Vatandaş verdiği oya sadakat ister. Bugünkü iktidarın genel seçimlerde DEM parti üzerinden Millet İttifakına etmediği hakaret ve suçlama kalmamışken, bugün bebek katilini meclise davet etmeleri, oy veren seçmenlerini büyük hayal kırıklığına uğratmıştır. Tek sebep bu değildir tabii ki ama buna çok kötü yönetilen ekonomi, hukuksuzluklar ve liyakatsizlikler de eklenince sabır taşı çatladı. Bu kadar insan sadece Ekrem İmamoğlu yargılandığı için sokakta değil, Melih Gökçek yargılanmadığı için de sokakta... Bu yüzden gösterilere katılımın arttığını ve çok farklı kesimlerin meydanlara indiğini gözlemliyoruz. Bunun güzel bir örneğini Konya’da yüzünü kapatan gösterici gençle polis arasında geçen konuşmada gördük. Polisin yüzünü niye kapatıyorsun sorusuna “Annem babamdan saklıyorum onlar AKP’li…” cevabı veren genç bu savın en çarpıcı örneğini veriyor.

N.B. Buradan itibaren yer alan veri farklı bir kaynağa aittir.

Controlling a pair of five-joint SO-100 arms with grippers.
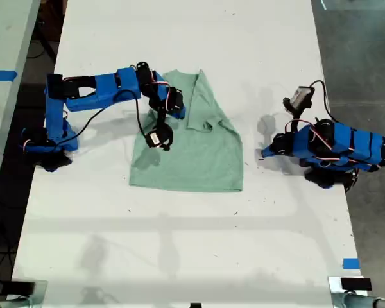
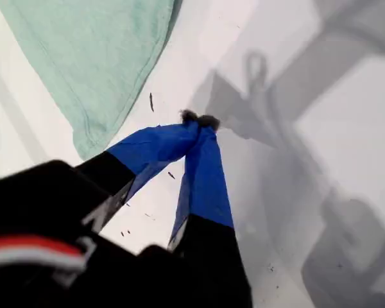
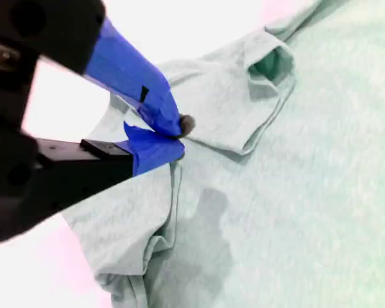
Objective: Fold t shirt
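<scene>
At the centre of the second wrist view, my second gripper (image 3: 170,138) has its jaws nearly closed, a narrow gap left between the tips, just above a folded-over part of the t shirt (image 3: 308,192); whether they pinch any cloth I cannot tell. In the exterior view this is the arm reaching in from the left of the frame, its gripper (image 1: 159,138) over the shirt's left part.

My first gripper (image 2: 199,122) has its jaws closed on nothing, tips together over bare tabletop (image 2: 346,128), with the shirt's corner (image 2: 96,58) near but apart. In the exterior view it sits folded up at the right of the frame (image 1: 267,153), beside the shirt (image 1: 199,160), which lies partly folded at the frame's centre.

The risk, as I judge it — a lift with only a thin pinch, or none, could let the cloth slip and undo the fold, or drag the whole shirt sideways.

No containers are in sight.
</scene>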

Muaviye’nin Kuran sayfalarının mızrakların ucuna geçirilmesi emri gibi toplumun dini hassasiyetleri üzerinden yaptığı manipülasyon, bir kesim için Arapların siyasi dehası olarak kabul görüyor belli ki… Cami haziresindeki mezar taşlarının kırılması, camilerde boş içki şişesi fotoğraflarının üretilmesi bu zihnin ürünüdür diye düşünüyorum. Bütün bu kışkırtmalara rağmen kararlı bir gösterici topluluğu ilerlemesini sürdürüyor.

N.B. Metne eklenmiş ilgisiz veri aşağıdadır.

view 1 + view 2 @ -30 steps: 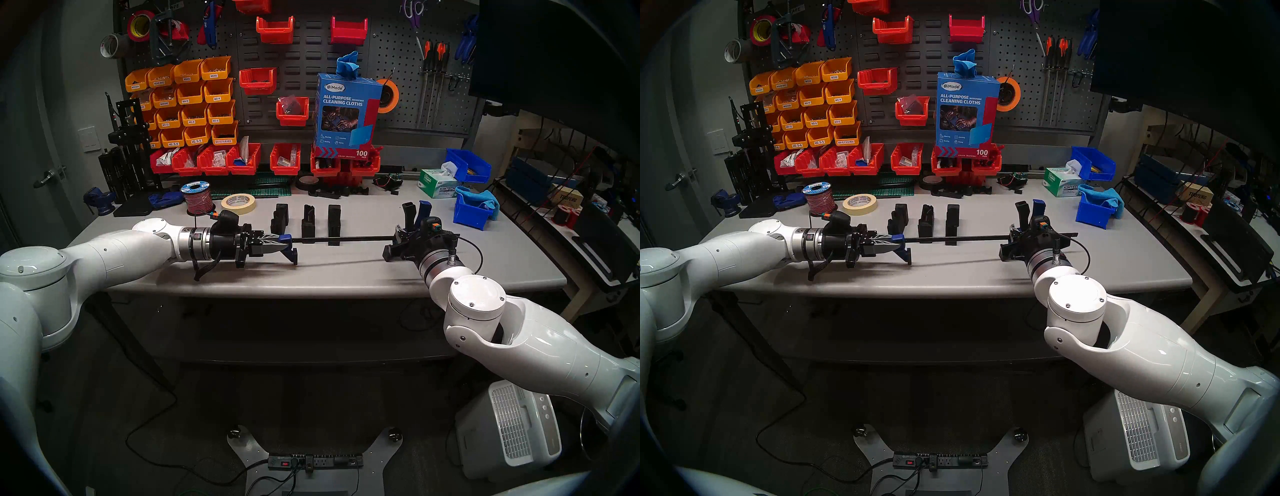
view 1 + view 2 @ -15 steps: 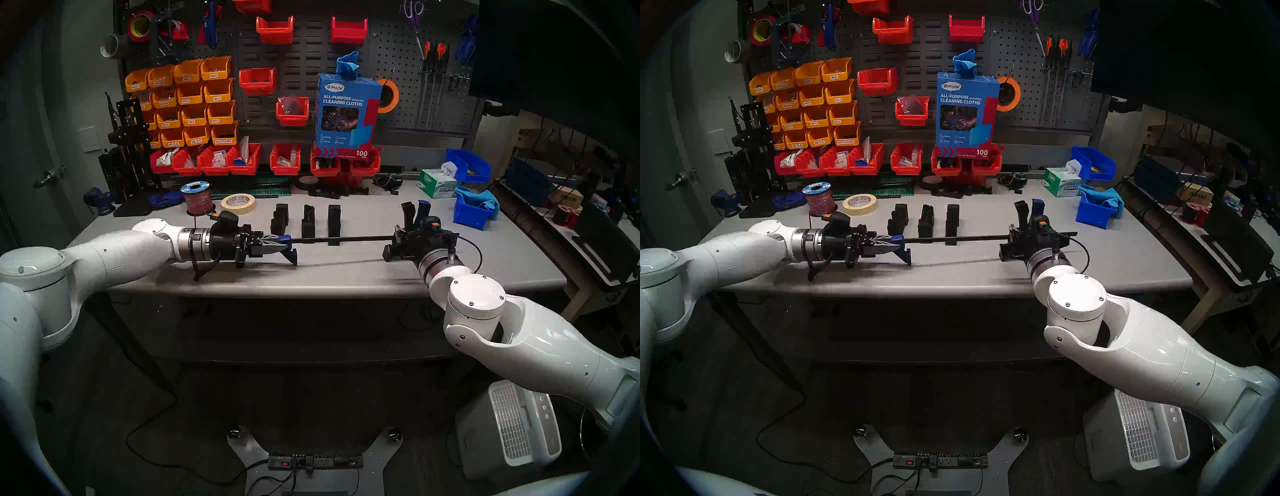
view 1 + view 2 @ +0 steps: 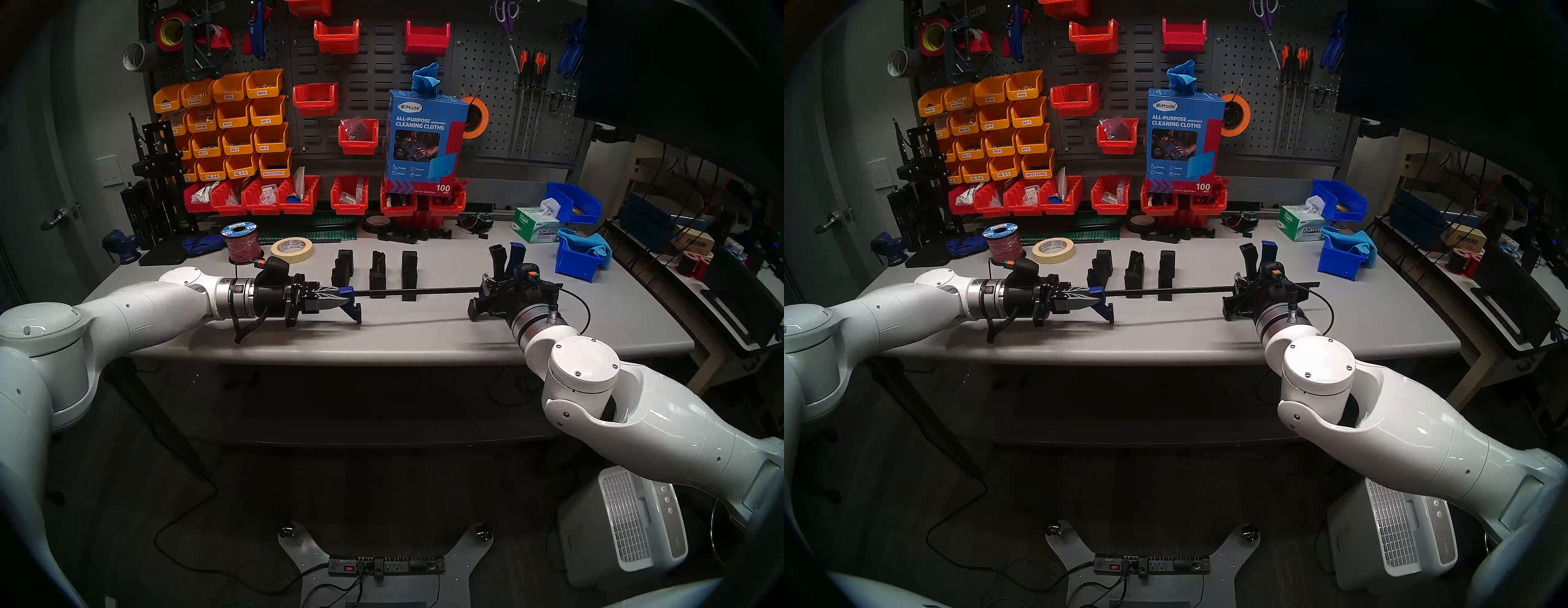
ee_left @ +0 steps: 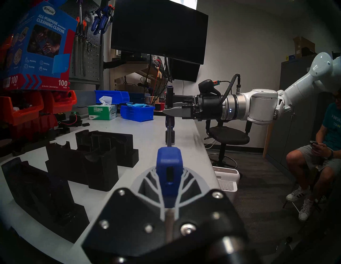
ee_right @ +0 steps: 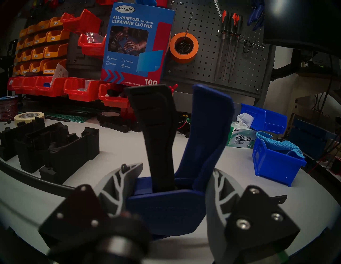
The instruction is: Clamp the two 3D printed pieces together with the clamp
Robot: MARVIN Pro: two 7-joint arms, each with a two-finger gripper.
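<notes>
The clamp's black bar [image 3: 424, 292] runs level from left to right a little above the grey table [image 3: 424, 339]. My left gripper [image 3: 344, 295] is shut on its small blue end jaw [image 4: 168, 160]. My right gripper [image 3: 488, 294] is shut on the blue handle body [image 5: 166, 206]. The blue grip [image 5: 208, 129] and black lever [image 5: 156, 129] stick up and away. Three alike black printed pieces [image 3: 343, 267] [image 3: 378, 271] [image 3: 409, 271] stand in a row just behind the bar. They also show in the left wrist view [image 4: 99, 166].
A masking tape roll [image 3: 292, 249] and a wire spool [image 3: 242, 244] sit behind my left wrist. A blue bin [image 3: 579, 259] and a tissue box [image 3: 536, 225] are at the back right. Low black parts [image 3: 403, 233] and red bins line the back. A person [image 4: 323, 153] sits right of the table.
Both arms have shifted the clamp slightly to the left. Both grips are unchanged and the printed pieces have not moved.
</notes>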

Şu ana kadar iktidarın protestocuları durdurabilecek politika üretemediği ortada… İş bir yenişememe durumuna doğru gidiyor. Popüler kültürde filmlerden öğrendiğimiz Meksika açmazı diye adlandırılan bir durum vardır: Meksika açmazı ifadesi, ikiden fazla silahlı kişinin silahlarını aynı anda birbirlerine doğrultmaları durumunu anlatır. Bu paradoksal durum hem birini tehdit etmeyi, hem de aynı anda tehdit edilmeyi içerir. Bu ifade olaya karışan hiçbir tarafın kazançlı çıkamayacağı durumlar anlatmak için kullanılır. Filmlerde genellikle açmazın dışındaki birinin ateş etmesiyle veya elindeki bir şeyi düşürmesiyle kimsenin kazanmadığı bir çatışma başlar.

Yazımı bu süreçte görev üstlenen idareci ve güvenlik görevlilerine bir tavsiye ile bitireyim: Kanunsuz emir konusuna bir daha bakınız. Bu terazi bu sıkleti taşımaz. Milletimiz anayasal hakkını kullanmaya çalışırken, kanun dışına çıkarak ülkemizin geleceğini karartacak hamleler yapmanın çok ağır vebali vardır!